The terms “comprising,” “including,” “having,” and the like are synonymous and are used inclusively, in an open-ended fashion, and do not exclude additional elements, features, acts, operations, and so forth. Also, the term “or” is used in its inclusive sense (and not in its exclusive sense) so that when used, for example, to connect a list of elements, the term “or” means one, some, or all of the elements in the list. The use of “adapted to” or “configured to” herein is meant as open and inclusive language that does not foreclose devices adapted to or configured to perform additional tasks or steps. Additionally, the use of “based on” is meant to be open and inclusive, in that a process, step, calculation, or other action “based on” one or more recited conditions or values may, in practice, be based on additional conditions or values beyond those recited. Similarly, the use of “based at least in part on” is meant to be open and inclusive, in that a process, step, calculation, or other action “based at least in part on” one or more recited conditions or values may, in practice, be based on additional conditions or values beyond those recited. Headings, lists, and numbering included herein are for ease of explanation only and are not meant to be limiting.

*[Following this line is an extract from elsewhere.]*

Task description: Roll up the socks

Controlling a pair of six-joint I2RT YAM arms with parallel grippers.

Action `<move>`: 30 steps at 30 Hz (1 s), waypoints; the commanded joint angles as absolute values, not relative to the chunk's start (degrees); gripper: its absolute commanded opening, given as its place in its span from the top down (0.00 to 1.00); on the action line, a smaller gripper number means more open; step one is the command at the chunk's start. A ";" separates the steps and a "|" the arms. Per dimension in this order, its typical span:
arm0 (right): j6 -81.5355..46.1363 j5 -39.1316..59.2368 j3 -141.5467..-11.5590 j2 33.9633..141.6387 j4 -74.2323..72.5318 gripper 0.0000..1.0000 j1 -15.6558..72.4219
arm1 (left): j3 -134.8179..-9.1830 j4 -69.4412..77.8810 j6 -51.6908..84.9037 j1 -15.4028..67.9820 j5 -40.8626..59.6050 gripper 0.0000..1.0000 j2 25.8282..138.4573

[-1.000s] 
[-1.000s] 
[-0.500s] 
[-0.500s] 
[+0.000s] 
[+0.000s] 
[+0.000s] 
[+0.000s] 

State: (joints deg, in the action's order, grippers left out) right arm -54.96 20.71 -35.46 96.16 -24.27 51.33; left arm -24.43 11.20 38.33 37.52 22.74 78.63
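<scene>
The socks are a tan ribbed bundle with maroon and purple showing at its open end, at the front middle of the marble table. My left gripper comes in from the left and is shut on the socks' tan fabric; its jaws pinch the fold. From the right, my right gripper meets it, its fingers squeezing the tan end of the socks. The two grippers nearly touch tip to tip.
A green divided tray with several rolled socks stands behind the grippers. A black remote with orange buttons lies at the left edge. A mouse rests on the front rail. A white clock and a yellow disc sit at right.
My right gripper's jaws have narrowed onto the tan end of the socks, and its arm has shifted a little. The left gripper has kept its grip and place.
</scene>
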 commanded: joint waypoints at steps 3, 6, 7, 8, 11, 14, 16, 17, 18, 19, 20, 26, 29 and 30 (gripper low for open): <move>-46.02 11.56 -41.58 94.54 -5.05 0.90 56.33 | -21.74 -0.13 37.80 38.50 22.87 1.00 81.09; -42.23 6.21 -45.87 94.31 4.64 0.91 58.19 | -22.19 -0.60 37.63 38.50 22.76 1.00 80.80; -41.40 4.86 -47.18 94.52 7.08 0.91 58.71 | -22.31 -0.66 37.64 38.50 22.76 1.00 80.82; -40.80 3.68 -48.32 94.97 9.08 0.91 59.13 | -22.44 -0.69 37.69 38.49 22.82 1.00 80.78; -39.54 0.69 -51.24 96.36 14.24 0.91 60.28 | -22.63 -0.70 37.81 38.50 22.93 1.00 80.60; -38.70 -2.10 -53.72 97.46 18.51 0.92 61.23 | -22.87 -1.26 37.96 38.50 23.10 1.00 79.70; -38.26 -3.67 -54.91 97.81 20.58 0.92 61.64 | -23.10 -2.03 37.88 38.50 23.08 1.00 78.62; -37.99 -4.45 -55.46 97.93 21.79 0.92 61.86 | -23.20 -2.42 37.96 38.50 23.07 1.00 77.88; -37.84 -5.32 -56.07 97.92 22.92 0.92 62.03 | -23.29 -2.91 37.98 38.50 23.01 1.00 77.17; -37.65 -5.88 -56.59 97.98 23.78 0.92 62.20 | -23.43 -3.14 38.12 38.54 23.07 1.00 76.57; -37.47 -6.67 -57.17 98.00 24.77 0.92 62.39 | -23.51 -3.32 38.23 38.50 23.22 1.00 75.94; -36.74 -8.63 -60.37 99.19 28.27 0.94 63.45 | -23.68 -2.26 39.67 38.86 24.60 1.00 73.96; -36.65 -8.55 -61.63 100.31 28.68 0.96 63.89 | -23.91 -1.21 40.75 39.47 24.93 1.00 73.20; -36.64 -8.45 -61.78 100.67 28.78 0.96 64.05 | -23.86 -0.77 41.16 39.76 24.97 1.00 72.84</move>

The various features and processes described above may be used independently of one another, or may be combined in various ways. All possible combinations and sub-combinations are intended to fall within the scope of the present disclosure. In addition, certain method or process blocks may be omitted in some embodiments. The methods and processes described herein are also not limited to any particular sequence, and the blocks or states relating thereto can be performed in other sequences that are appropriate. For example, described blocks or states may be performed in any order other than that specifically disclosed, or multiple blocks or states may be combined in a single block or state. The example blocks or states may be performed in serial, in parallel, or in some other manner. Blocks or states may be added to or removed from the disclosed examples. Similarly, the example systems and components described herein may be configured differently than described. For example, elements may be added to, removed from, or rearranged compared to the disclosed examples.